Qui est Jean-Louis Costes? Ce qu'on retient de ce court documentaire surgi des internets il y a deux jours, c'est qu'au-delà de son incroyable radicalité et du milieu d'où il a émergé - celui de la musique expérimentale francilienne des années 90 - on a affaire à l'un des artistes les plus importants du 20ème siècle; le seul en tout cas à avoir réussi l'exploit de se faire haïr par la niche mélomane susceptible de l'écouter en se faisant passer pour un vrai raciste et en parlant extensivement de caca dans ses chansons, et à se faire aduler par l'autre moitié pour exactement les mêmes raisons.
Jean Louis Costes est né au milieu des années 50 dans un milieu petit bourgeois. Il a quitté définitivement son bureau d'architecte au milieu des années 80 pour se consacrer à la musique et à la performance. Mille raisons et mille explications ont été avancées pour expliquer son oeuvre, des revues très chics d'art contemporain aux interviews les plus obscures sur les forums à l'interface la plus dégueulasse. Celle qu'on retient précisément c'est que le gros de son travail notamment bataillien consiste à explorer dans ses moindres recoins les zones les plus reculées de l'humanité (de la nullité crasse à la folie pure et dure) et à nous rappeler sans cesse "que tout homme, sous le vernis social, recèle en lui un potentiel de sentiments et d'actions contradictoires et extrêmes".

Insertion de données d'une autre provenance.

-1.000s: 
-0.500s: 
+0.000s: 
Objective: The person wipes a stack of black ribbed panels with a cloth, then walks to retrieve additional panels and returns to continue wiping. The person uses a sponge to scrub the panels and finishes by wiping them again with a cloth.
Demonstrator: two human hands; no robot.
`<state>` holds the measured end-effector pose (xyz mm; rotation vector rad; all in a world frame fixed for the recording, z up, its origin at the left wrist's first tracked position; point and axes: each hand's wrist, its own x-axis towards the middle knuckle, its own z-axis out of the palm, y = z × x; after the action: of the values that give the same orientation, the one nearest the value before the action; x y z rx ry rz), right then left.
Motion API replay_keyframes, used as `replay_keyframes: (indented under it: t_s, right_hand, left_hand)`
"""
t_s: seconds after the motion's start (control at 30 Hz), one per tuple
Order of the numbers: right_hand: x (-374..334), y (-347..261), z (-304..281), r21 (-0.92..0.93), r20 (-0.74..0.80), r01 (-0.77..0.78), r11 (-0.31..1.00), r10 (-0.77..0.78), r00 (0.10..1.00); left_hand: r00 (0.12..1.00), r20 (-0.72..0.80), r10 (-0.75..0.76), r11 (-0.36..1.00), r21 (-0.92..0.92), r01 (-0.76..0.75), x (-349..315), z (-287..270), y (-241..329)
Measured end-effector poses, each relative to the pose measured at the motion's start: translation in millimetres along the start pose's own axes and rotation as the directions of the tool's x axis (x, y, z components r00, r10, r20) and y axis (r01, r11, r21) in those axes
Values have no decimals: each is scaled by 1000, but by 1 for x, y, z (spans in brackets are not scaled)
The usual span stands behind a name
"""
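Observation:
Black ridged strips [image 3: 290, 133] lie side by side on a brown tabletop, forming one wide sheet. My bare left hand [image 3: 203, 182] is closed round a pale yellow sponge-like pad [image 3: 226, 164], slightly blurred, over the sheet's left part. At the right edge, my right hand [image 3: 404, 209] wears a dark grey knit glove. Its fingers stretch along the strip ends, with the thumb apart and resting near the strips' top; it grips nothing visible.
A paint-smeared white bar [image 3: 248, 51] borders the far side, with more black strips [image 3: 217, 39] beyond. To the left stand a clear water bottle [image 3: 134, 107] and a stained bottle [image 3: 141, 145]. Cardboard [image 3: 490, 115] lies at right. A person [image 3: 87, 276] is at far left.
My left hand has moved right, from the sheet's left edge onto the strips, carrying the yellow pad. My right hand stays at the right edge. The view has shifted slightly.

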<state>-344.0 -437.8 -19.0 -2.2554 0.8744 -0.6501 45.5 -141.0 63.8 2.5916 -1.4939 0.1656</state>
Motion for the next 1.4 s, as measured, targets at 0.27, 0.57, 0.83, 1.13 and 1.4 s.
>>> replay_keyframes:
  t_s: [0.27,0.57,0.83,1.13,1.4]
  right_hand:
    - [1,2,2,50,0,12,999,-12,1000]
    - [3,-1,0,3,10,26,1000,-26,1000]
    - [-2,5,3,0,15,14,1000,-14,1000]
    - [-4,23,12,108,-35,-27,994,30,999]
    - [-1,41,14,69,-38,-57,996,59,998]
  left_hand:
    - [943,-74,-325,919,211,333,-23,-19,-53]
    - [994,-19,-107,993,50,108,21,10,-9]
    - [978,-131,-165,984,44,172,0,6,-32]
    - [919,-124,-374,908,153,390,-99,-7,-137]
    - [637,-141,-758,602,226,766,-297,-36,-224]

Ce que Costes fait inlassablement depuis bientôt trente ans, c'est racler le fond du fond du seau, d'abord par la musique qu'il compose puis par le biais de ses opéras bizzaroïdo-porno sociaux, dont les deux principaux, Litlle Birds Shit et le Culte De La Vierge. Ce dernier, pamphlet sur la dévotion à outrance met en scène Costes en prêtre halluciné, agenouillé devant une vierge poupée gonflable. Et quand il écrit Mon Grand-Père Fasciste Raciste Anti-Français, biographie flippante de son grand-père arménien, on espère naïvement pouvoir contempler l'oeuvre dans son entier par le petit bout de la lorgnette, trouver une explication psychanalytique qui justifierait tout, mais la nouvelle opacifie encore le brouillard dans lequel nous laissent 99,9% des objets qu'il commet.

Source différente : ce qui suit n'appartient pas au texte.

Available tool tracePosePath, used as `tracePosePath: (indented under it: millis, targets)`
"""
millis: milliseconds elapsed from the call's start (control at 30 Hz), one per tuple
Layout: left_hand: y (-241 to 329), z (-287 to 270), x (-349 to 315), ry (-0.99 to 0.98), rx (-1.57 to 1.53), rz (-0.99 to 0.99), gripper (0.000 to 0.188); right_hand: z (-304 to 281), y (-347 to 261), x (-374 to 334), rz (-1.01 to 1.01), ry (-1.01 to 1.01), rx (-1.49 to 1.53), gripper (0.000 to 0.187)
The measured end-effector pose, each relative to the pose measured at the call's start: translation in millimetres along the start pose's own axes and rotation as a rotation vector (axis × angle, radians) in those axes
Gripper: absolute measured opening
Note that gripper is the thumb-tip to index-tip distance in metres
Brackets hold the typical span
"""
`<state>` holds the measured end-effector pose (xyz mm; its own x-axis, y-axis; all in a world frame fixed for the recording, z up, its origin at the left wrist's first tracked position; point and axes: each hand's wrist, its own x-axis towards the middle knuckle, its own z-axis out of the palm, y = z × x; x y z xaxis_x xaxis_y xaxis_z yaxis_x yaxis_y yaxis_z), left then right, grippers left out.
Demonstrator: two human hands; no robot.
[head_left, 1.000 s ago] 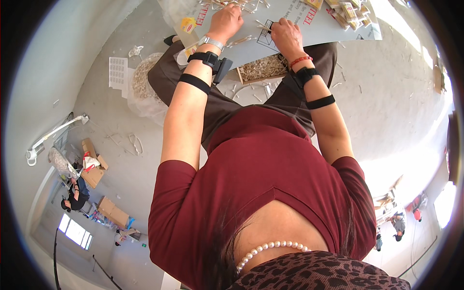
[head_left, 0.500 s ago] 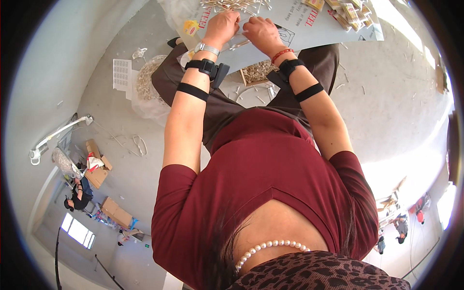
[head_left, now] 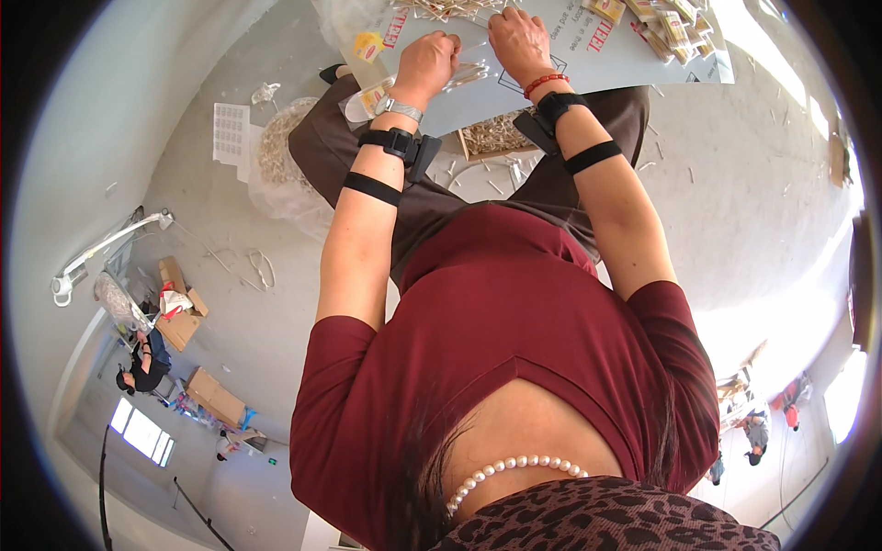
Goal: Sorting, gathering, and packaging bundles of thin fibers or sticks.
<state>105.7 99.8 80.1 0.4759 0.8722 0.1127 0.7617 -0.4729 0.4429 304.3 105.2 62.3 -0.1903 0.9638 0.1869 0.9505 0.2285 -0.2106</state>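
My left hand (head_left: 427,69) is closed, its fingers curled at the edge of what looks like a clear plastic bag (head_left: 473,55) on the grey printed board (head_left: 570,83). Several cotton swabs (head_left: 470,75) lie just right of that hand. My right hand (head_left: 521,44) has its fingers bent and drawn together at the right end of a loose pile of cotton swabs (head_left: 446,9). What its fingertips hold, if anything, is hidden. Below my left wrist, a clear packet with a yellow label (head_left: 369,99) lies at the board's near edge.
Filled swab packets (head_left: 680,32) are heaped at the board's far right. A yellow label (head_left: 369,46) lies at its left. Under the board is a box of swabs (head_left: 496,138); a big clear bag of swabs (head_left: 280,151) and a printed sheet (head_left: 231,138) are on the floor.
My hands have moved apart. The right one has shifted up and right to the swab pile, and the left one slightly down. The swabs beside my left hand now show more.
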Motion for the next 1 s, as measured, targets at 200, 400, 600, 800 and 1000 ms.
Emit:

Sacré roi à vie de l'underground parisien, Costes a aussi connu son moment de grâce auprès d'une certaine intelligentsia. Il a publié un premier roman chez Fayard et il a posé sa crotte à plusieurs reprises dans des films pas géniaux qui s'inspiraient de son travail, Baise-Moi de Virginie Despentes, et l'Irréversible de Gaspard Noé. Puis il a chié, au figuré, sur Dupontel et Cassel après avoir joué avec eux, et le soufflet branché est un peu retombé.
Tout dernièrement, Costes a donc sorti un album CD-reliquaire qui s'appelle Cul Crucifié (avec des cheveux, du sperme et du sang qui lui appartiennent apparemment) dans lequel il revisite, réadapte et blasphème allègrement des chants grégoriens. Dans toutes ses interviews, Costes dit clairement qu'il "plonge dans la nullité", qu'il ne cherche pas à faire sens, qu'il ne connait pas les raisons profondes de ses moyens d'expression, que le message ne lui appartient pas puisqu'il lui est inconnu. Dans l'absolu, on entend bien les critiques d'art et de littérature, les spécialistes de Bataille se pâmer devant l'intelligence de sa dénonciation du religieux et de la dévotion excessive, du racisme, de cet amour du rituel; mais c'est toute la grandeur de l'oeuvre de Costes d'échapper à ces exégèses simplistes et de de voler en éclat dès qu'on tente de lui appliquer théorie et jus de cerveau. Ce que ne fait pas ce petit film passionnant, dont on espère sincèrement qu'elle convertira un ou deux néophytes de passage.